TRY IT: Using the records that follow, copy every line containing the word "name".

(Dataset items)
++++++++
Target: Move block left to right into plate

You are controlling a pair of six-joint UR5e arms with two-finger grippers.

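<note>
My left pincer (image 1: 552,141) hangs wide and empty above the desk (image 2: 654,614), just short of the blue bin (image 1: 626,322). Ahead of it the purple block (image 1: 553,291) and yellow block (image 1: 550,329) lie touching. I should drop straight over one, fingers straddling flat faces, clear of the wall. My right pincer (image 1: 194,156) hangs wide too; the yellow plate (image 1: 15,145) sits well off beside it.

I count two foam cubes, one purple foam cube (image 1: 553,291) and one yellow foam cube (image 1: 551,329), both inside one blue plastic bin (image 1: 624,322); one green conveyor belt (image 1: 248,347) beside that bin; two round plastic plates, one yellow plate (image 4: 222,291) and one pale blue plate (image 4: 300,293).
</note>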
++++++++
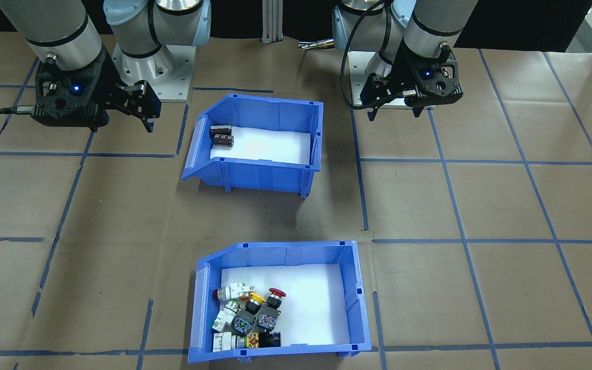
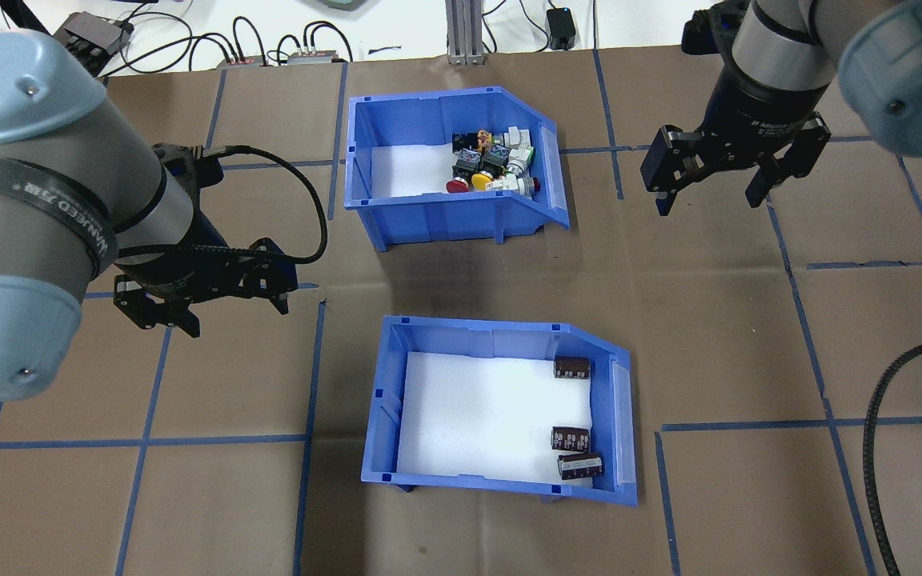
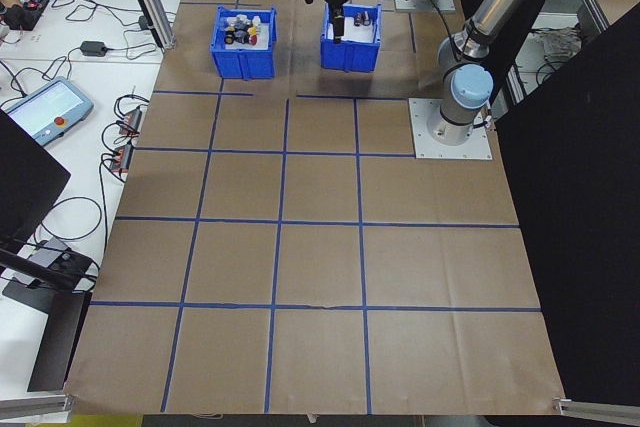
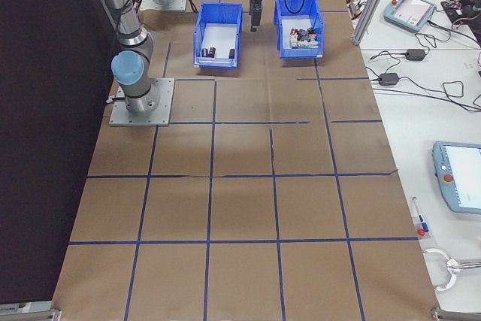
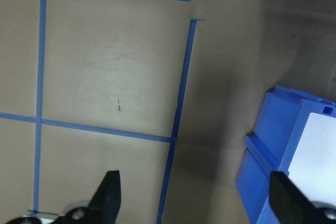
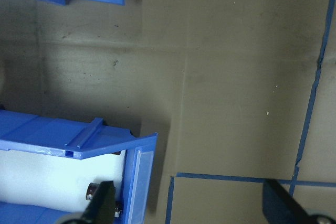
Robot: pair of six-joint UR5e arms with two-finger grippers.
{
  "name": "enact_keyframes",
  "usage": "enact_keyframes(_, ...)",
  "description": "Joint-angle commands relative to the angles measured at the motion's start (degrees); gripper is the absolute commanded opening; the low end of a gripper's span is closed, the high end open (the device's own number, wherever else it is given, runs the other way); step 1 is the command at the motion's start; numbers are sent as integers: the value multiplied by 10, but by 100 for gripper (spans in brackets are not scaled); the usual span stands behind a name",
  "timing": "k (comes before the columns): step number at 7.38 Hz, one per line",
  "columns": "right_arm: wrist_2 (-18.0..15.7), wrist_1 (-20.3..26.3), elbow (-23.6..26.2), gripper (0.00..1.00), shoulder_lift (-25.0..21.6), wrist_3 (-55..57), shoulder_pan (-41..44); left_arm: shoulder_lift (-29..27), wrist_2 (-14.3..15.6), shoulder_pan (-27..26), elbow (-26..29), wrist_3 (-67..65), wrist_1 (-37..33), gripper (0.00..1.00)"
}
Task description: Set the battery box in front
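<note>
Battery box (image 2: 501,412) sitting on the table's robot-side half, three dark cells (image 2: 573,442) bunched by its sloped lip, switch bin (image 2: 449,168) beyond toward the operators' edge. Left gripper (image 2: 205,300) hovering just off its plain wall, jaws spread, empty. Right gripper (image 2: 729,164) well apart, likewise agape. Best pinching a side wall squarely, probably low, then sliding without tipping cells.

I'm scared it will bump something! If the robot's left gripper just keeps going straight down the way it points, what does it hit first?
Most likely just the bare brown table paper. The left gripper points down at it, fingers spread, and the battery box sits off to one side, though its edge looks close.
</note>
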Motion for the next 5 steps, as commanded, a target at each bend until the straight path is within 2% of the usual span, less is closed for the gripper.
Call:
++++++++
ANSWER TO THE EXERCISE:
  "name": "enact_keyframes",
  "description": "Joint-angle commands relative to the angles measured at the motion's start (degrees); gripper is the absolute commanded opening; the low end of a gripper's span is closed, the high end open (the device's own number, wherever else it is given, runs the other way); step 1 is the command at the motion's start; numbers are sent as integers: the value multiplied by 10, but by 100 for gripper (spans in brackets are not scaled); the usual span stands behind a name",

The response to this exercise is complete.